Exercise instructions.
Each line of the data has to be retyped exactly as it is.

☆ ☆ ☆ ☆ ☆ ☆ ☆

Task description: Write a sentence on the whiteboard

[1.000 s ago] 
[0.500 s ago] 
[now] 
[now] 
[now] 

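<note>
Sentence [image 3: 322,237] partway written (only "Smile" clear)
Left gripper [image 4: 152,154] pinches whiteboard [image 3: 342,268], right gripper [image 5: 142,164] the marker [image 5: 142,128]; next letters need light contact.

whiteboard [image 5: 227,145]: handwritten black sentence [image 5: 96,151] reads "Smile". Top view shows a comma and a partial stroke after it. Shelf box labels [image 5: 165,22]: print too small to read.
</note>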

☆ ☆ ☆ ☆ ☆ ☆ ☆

Exercise result.
Task description: Write a sentence on the whiteboard

[1.000 s ago] 
[0.500 s ago] 
[now] 
[now] 
[now] 

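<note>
Sentence [image 3: 322,237] partway written (only "Smile" clear)
Left gripper [image 4: 152,154] pinches whiteboard [image 3: 342,268], right gripper [image 5: 142,164] the marker [image 5: 142,128]; next letters need light contact.

whiteboard [image 5: 227,145]: handwritten black sentence [image 5: 96,151] reads "Smile". Top view shows a comma and a partial stroke after it. Shelf box labels [image 5: 165,22]: print too small to read.
</note>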

The response to this exercise is now complete.